Where does the word "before" show up in the data? Please find each such line and copy it.
* * * *
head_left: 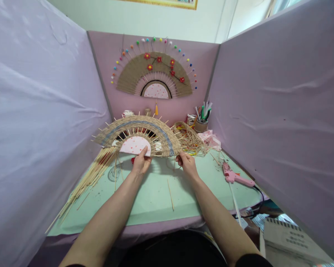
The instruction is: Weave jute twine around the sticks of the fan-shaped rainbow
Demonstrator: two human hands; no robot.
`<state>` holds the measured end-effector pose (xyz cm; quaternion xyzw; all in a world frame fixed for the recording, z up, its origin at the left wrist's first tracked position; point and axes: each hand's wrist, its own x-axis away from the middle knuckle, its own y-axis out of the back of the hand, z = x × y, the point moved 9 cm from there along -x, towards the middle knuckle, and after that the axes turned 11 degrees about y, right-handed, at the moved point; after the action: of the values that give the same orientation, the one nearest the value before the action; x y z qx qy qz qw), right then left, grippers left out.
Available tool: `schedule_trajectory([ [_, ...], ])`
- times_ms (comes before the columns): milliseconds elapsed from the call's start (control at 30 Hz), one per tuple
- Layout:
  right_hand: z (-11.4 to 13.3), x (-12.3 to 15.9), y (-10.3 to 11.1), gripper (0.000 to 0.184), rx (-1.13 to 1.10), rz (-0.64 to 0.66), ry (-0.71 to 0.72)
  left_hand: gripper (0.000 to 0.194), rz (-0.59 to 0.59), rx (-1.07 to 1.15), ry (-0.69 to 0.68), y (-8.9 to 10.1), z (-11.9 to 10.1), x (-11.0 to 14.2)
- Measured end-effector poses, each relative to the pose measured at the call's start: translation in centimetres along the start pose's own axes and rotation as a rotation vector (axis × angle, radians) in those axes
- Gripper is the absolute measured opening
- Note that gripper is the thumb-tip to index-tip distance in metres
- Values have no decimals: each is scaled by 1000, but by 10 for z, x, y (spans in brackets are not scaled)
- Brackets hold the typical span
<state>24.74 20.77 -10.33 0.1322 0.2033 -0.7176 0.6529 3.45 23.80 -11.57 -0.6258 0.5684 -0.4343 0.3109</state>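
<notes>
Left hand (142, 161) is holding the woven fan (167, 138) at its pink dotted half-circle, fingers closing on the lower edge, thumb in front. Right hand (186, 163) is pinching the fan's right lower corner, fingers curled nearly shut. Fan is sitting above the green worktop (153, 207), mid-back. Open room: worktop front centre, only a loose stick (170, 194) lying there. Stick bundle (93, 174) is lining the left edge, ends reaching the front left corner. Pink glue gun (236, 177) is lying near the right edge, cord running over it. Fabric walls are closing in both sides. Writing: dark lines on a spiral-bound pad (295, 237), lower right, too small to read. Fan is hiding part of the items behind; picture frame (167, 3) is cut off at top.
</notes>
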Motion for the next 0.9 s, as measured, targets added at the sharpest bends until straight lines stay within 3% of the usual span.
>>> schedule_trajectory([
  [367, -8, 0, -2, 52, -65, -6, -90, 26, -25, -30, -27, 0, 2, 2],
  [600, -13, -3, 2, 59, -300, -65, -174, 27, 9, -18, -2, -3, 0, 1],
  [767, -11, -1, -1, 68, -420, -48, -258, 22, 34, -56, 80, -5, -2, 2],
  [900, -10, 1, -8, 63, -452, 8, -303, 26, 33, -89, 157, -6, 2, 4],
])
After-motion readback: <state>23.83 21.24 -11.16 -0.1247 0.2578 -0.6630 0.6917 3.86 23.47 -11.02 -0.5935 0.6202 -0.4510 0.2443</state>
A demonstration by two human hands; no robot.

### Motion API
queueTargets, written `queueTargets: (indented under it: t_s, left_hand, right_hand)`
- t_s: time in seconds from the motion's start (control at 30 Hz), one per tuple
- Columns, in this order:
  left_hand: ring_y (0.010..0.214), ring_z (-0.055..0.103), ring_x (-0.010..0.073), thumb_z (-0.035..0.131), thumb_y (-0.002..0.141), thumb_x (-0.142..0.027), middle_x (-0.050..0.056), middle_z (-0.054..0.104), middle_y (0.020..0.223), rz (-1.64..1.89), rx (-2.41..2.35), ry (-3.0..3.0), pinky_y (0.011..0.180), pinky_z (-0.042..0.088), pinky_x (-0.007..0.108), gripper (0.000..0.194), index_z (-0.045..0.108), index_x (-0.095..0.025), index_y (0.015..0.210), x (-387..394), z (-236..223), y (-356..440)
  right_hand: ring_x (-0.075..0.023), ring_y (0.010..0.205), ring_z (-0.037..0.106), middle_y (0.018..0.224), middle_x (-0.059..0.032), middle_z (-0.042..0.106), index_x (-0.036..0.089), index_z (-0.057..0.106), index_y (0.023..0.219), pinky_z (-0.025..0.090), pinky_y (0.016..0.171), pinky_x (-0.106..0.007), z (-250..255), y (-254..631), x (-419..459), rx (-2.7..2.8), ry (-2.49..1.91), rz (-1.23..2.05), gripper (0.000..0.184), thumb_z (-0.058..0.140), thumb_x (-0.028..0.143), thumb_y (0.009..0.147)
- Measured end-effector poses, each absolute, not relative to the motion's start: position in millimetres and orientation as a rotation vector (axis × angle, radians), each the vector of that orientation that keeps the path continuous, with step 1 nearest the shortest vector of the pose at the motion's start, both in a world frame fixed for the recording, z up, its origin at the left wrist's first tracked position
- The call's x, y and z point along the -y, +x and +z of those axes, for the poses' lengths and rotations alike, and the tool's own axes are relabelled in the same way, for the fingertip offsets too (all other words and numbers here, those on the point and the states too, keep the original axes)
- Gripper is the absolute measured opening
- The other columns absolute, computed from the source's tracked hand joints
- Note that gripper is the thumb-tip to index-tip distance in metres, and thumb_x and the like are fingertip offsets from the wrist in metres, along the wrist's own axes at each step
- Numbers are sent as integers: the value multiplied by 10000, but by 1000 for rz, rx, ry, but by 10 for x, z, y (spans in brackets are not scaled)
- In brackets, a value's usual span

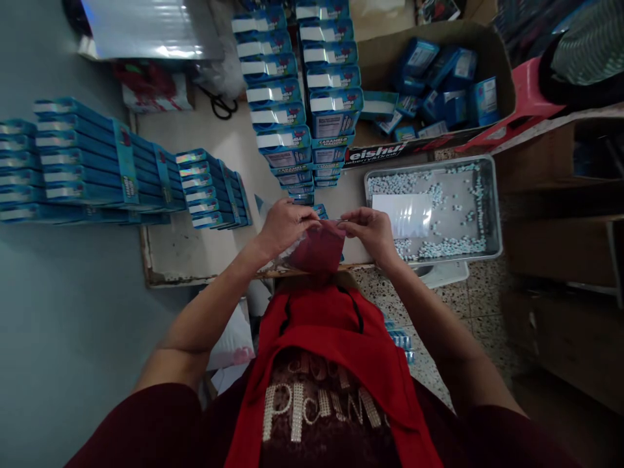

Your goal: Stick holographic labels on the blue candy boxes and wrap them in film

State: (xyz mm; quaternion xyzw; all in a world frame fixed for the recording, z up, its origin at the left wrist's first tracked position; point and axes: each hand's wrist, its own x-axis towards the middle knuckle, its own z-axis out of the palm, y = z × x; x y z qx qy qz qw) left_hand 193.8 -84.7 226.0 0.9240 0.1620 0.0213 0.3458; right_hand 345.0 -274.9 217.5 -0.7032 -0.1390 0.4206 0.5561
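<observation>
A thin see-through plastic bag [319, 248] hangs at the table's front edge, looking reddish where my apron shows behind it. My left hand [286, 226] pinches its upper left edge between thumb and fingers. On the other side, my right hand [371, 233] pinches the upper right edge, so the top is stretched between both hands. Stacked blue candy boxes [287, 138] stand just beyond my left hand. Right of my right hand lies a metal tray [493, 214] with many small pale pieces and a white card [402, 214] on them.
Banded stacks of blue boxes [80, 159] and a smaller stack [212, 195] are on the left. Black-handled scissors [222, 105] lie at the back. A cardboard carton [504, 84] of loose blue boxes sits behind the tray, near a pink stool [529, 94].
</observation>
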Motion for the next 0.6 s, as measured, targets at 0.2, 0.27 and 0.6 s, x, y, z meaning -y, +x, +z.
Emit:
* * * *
Answer space:
`<state>` holds the measured end-effector pose (xyz cm; quaternion xyzw; all in a world frame fixed for the recording, z up, its origin at the left wrist's first tracked position; point and axes: each hand's wrist, its own x-axis away from the middle knuckle, its own y-axis out of the back of the hand, z = x × y, the point moved 9 cm from there along -x, towards the middle knuckle, and after that the axes turned 11 degrees about y, right-handed, at the moved point; after the action: of the values that give the same orientation, the one nearest the value before the action; x y z qx qy qz qw), right then left, grippers left out.
- times_ms (comes before the columns): milliseconds elapsed from the call's start (control at 30 Hz), one per tuple

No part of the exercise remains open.